I am having trouble with getting distinct values from my dataframe.. Below is the code i currently use, in line 25(3rd of vier()) is the issue: I would like to show the top 10 fastest drivers based on their average heat(go-kart heat) time.
Input:
HeatNumber,NumberOfKarts,KartNumber,DriverName,Laptime
334,11,5,Monique,00:53.862
334,11,5,Monique,00:59.070
334,11,5,Monique,00:47.832
334,11,5,Monique,00:47.213
334,11,5,Monique,00:51.975
334,11,5,Monique,00:46.423
334,11,5,Monique,00:49.539
334,11,5,Monique,00:49.935
334,11,5,Monique,00:45.267
334,11,12,Robert-Jan,00:55.606
334,11,12,Robert-Jan,00:52.249
334,11,12,Robert-Jan,00:50.965
334,11,12,Robert-Jan,00:53.878
334,11,12,Robert-Jan,00:48.802
334,11,12,Robert-Jan,00:48.766
334,11,12,Robert-Jan,00:46.003
334,11,12,Robert-Jan,00:46.257
334,11,12,Robert-Jan,00:47.334
334,11,20,Katja,00:56.222
334,11,20,Katja,01:01.005
334,11,20,Katja,00:50.296
334,11,20,Katja,00:48.004
334,11,20,Katja,00:51.203
334,11,20,Katja,00:47.672
334,11,20,Katja,00:50.243
334,11,20,Katja,00:50.453
334,11,20,Katja,01:06.192
334,11,13,Bensu,00:56.332
334,11,13,Bensu,00:54.550
334,11,13,Bensu,00:52.023
334,11,13,Bensu,00:52.518
334,11,13,Bensu,00:50.738
334,11,13,Bensu,00:50.359
334,11,13,Bensu,00:49.307
334,11,13,Bensu,00:49.595
334,11,13,Bensu,00:50.504
334,11,17,Marit,00:56.740
334,11,17,Marit,00:52.534
334,11,17,Marit,00:48.331
334,11,17,Marit,00:56.204
334,11,17,Marit,00:49.066
334,11,17,Marit,00:49.210
334,11,17,Marit,00:45.655
334,11,17,Marit,00:46.261
334,11,17,Marit,00:46.837
334,11,11,Niels,00:58.518
334,11,11,Niels,01:01.562
334,11,11,Niels,00:51.238
334,11,11,Niels,00:48.808
Code:
import pandas as pd
import matplotlib.pyplot as plt
#Data
df = pd.read_csv('dataset_kartanalyser.csv')
df = df.dropna(axis=0, how='any')
df = df.join(df['Laptime'].str.split(':', 1, expand=True).rename(columns={0:'M', 1:'S'}))
df['M'] = df['M'].astype(int)
df['S'] = df['S'].astype(float)
df['Laptime'] = (df['M'] * 60) + df['S']
df.drop(['M', 'S'], axis=1, inplace=True)
#Funties
def twee():
print("Het totaal aantal karts = " + str(df['KartNumber'].nunique()))

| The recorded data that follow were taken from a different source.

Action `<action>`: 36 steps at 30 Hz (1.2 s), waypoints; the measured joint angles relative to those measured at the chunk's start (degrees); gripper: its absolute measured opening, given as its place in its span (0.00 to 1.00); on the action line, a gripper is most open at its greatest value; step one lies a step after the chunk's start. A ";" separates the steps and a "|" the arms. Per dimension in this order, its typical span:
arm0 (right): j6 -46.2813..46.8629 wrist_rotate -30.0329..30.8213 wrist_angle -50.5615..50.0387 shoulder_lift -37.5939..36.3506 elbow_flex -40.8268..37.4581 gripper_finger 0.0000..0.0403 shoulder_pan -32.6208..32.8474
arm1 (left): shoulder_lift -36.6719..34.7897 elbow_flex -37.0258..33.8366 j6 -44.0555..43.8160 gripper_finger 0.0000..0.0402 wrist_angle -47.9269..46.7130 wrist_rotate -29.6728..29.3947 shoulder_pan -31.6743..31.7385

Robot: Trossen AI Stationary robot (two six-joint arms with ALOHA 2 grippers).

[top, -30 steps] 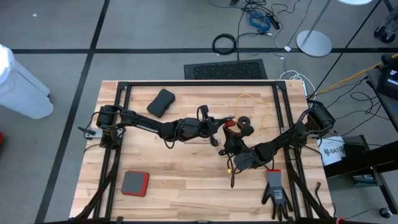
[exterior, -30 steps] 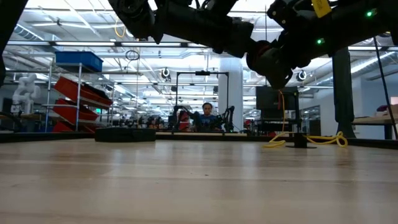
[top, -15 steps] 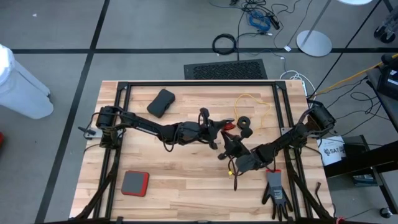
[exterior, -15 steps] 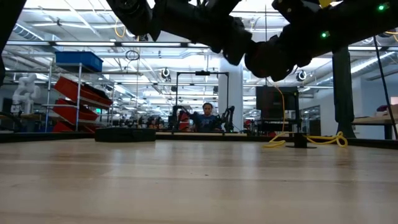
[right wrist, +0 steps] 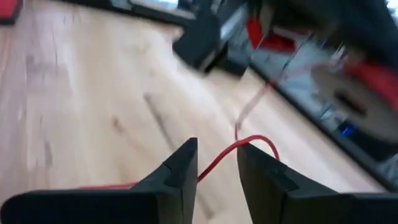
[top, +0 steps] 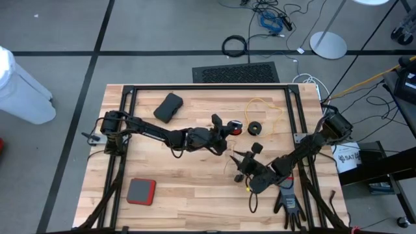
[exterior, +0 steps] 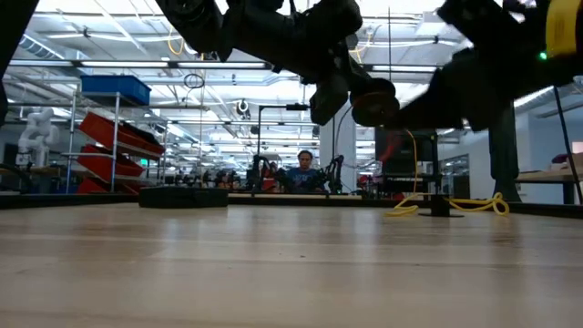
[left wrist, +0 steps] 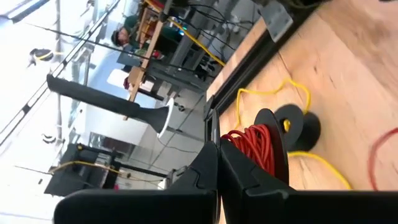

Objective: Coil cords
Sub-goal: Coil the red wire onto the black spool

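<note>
My left gripper [top: 225, 128] is over the table's middle, shut on a small black reel [top: 236, 128] wound with red cord [left wrist: 260, 146] and held above the table [exterior: 370, 100]. A loose length of that red cord [right wrist: 219, 163] runs down to my right gripper [top: 243, 160], nearer the front edge, and passes between its open fingers. Whether they touch it, I cannot tell. Another black reel [top: 255, 129] rests flat on the table, its yellow cord [top: 261, 106] lying in a loose loop toward the far edge. My left gripper holds the reel of red cord [left wrist: 273, 146] clear of the table, and the fingers come at it about level from the table's left. The closed fingers [left wrist: 217, 177] hide the part they are on. The reel stands on edge beside them.
A black case [top: 169, 107] lies far left and a red-and-grey pad [top: 140, 191] near left. A black glove [top: 288, 201] lies at the front right, close to my right arm. A black frame [top: 208, 87] borders the table. People and benches show in the room behind.
My right gripper has drawn back from the reel toward the table's near edge, sunk a little and turned, and its fingers now stand apart. My left gripper has stayed in place and rolled about its own line, turning the red-cord reel with it.
</note>
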 joint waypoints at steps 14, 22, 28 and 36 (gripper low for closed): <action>26.78 -9.37 -17.24 -0.04 -1.11 0.26 0.29 | 0.02 0.00 2.24 0.00 0.43 0.15 -1.43; 26.41 -8.90 -17.69 -0.02 -1.11 0.26 0.32 | 0.02 0.00 2.20 0.00 0.63 0.46 -1.43; 17.47 1.02 -8.79 2.08 -1.56 0.26 -2.63 | 0.02 0.00 1.69 0.00 0.76 1.04 -1.53; -3.88 -6.00 33.32 11.05 -9.47 0.26 -9.38 | 0.02 0.00 0.58 0.00 2.02 2.15 -1.80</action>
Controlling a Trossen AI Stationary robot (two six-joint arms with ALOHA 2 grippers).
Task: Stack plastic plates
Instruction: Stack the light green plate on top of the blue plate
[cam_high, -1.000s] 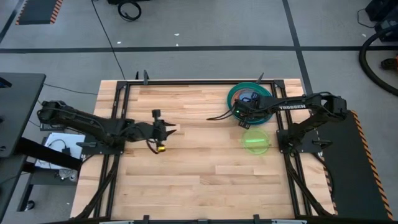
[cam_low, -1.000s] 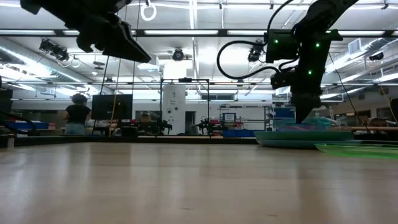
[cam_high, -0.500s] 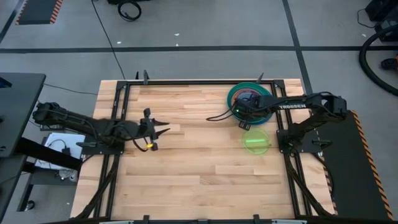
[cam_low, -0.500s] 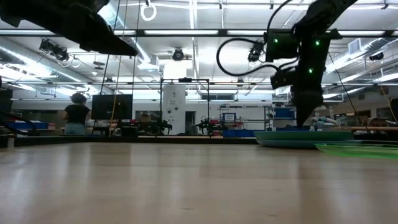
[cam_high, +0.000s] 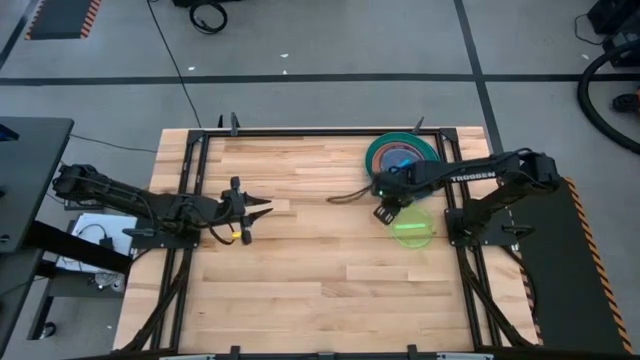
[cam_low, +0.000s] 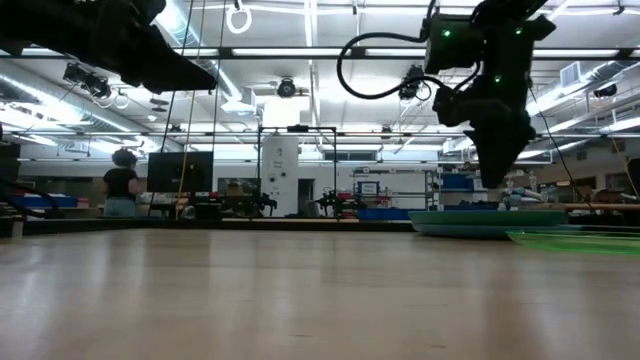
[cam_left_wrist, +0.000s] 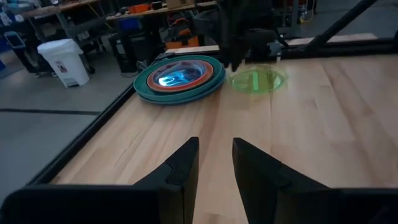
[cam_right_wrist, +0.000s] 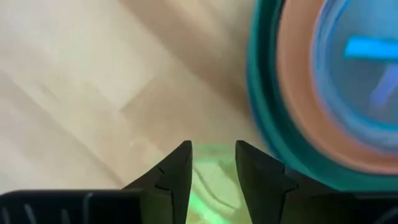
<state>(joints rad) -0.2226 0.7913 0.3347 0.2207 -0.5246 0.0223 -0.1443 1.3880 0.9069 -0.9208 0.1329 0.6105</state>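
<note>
A stack of plastic plates (cam_high: 402, 155) lies at the table's far right: a teal rim outermost, an orange-brown one inside it, a cyan plate on top. A small green plate (cam_high: 412, 228) lies flat on the wood just nearer than the stack. My right gripper (cam_high: 384, 213) points down, open and empty. It hovers well above the table (cam_low: 497, 180), over the green plate's far-left rim (cam_right_wrist: 211, 186) beside the stack (cam_right_wrist: 267, 93). My left gripper (cam_high: 266, 209) is open and empty above the table's left half, pointing level toward the plates (cam_left_wrist: 216, 142).
Black frame rails (cam_high: 300, 131) run along the table's far edge and both sides. A black cable (cam_high: 350, 193) loops from the right arm over the wood. Bare tabletop (cam_high: 320, 270) spreads across the middle and near half.
My right gripper has come off the stack, risen a little and moved toward the table's near edge, over the green plate's far rim, turning about its own axis on the way. My left gripper has drawn back toward the table's left edge.
</note>
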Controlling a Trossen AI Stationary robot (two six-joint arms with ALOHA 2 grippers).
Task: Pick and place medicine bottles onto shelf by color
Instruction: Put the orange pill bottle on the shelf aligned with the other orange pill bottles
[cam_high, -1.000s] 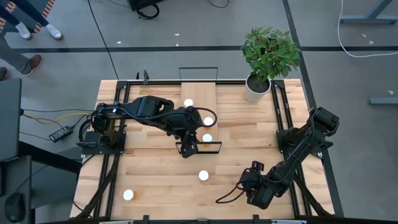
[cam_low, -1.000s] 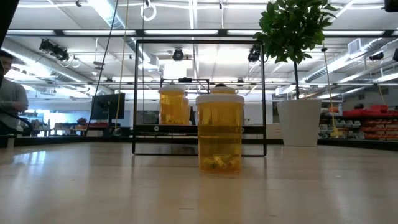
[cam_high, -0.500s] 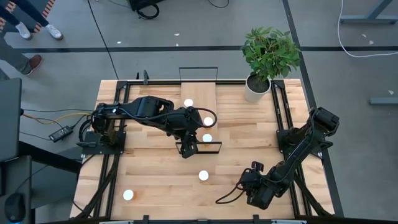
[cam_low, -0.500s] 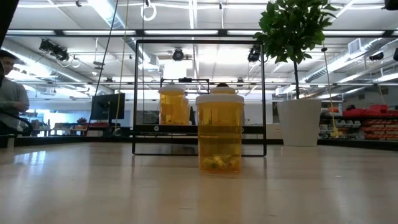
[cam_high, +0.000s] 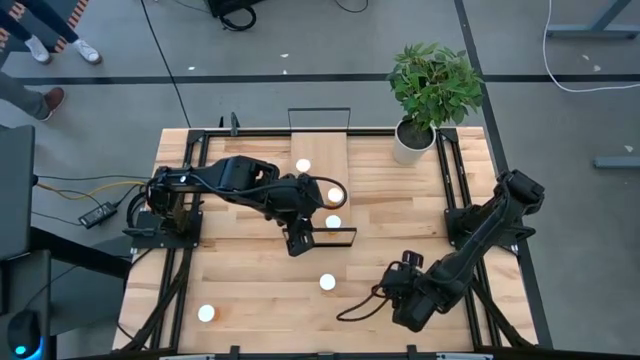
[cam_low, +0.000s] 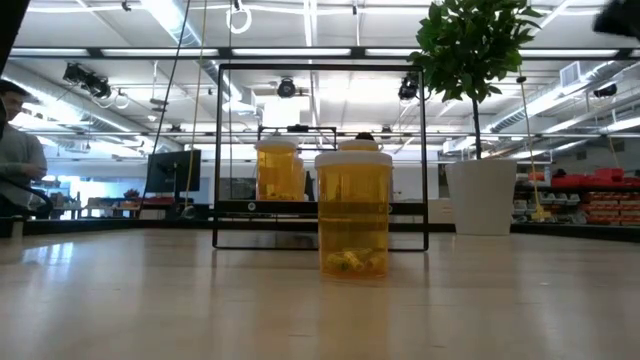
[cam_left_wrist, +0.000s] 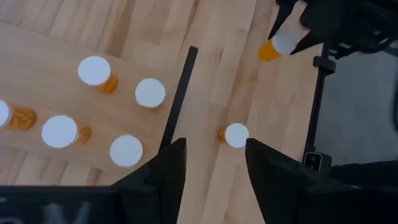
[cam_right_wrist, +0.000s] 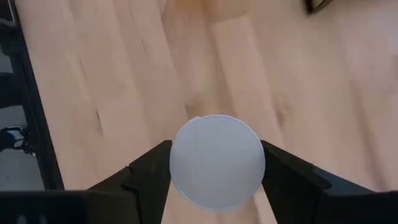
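While the right gripper (cam_right_wrist: 214, 165), at the lower right of the high view, clamps a white-capped bottle (cam_right_wrist: 216, 160) by its sides, presumably to carry it upright to the shelf (cam_high: 318, 160), the left gripper (cam_left_wrist: 211, 158) hangs over the shelf's near end, at frame centre, fingers apart and empty. Five bottles (cam_left_wrist: 94, 71) stand on the shelf; two (cam_high: 327, 283) wait on the table (cam_high: 250, 280). No label or writing is legible.

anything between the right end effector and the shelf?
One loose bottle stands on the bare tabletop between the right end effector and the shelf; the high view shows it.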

print("Het aantal unique drivers = " + str(df['DriverName'].nunique()))
print("Het totaal aantal heats = " + str(df['HeatNumber'].nunique()))
def drie():
print("De 10 snelste Drivers obv individuele tijd zijn: ")
print((df.groupby('DriverName')['Laptime'].nsmallest(1)).nsmallest(10))
def vier():
print('De 10 snelste Drivers obv snelste heat gemiddelde:')
print((df.groupby(['DriverName', 'HeatNumber'])['Laptime'].mean().round(3)).nsmallest(10))
print(df)
HeatNumber NumberOfKarts KartNumber DriverName Laptime
0 334 11 5 Monique 53.862
1 334 11 5 Monique 59.070
2 334 11 5 Monique 47.832
3 334 11 5 Monique 47.213
4 334 11 5 Monique 51.975
... ... ... ... ... ...
4053 437 2 20 luuk 39.678
4054 437 2 20 luuk 39.872
4055 437 2 20 luuk 39.454
4056 437 2 20 luuk 39.575
4057 437 2 20 luuk 39.648
Output:
DriverName HeatNumber
giovanni 411 26.233
ryan 411 27.747
giovanni 408 27.938
papa 394 28.075
guus 406 28.998
Rob 427 29.371
Suus 427 29.416
Jan-jullius 394 29.428
Joep 427 29.934
Indy 423 29.991
The output i get i almost correct, expect that the driver "giovanni" occurs twice. I would like to only show the fastest avg heat time for each driver. Anyone who know how to do this?